Try it: Pictures aside, repeat the listing below exactly.

━━━━━ Recorded information

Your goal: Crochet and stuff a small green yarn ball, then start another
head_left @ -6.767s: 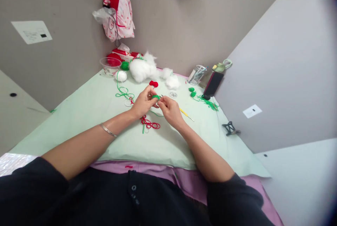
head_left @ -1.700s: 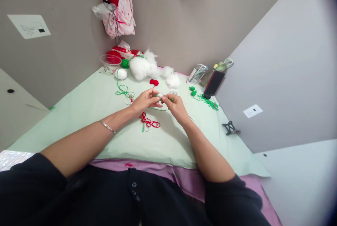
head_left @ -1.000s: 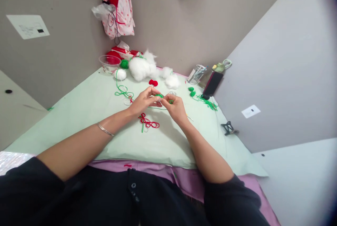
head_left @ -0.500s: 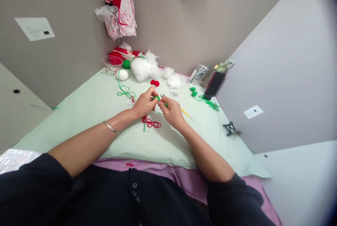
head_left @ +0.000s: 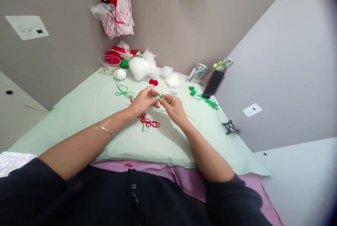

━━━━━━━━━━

Reply to the exercise:
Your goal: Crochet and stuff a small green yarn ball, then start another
head_left @ -6.767s: 
head_left @ -1.700s: 
head_left @ -1.000s: 
head_left @ -0.500s: 
head_left @ +0.000s: 

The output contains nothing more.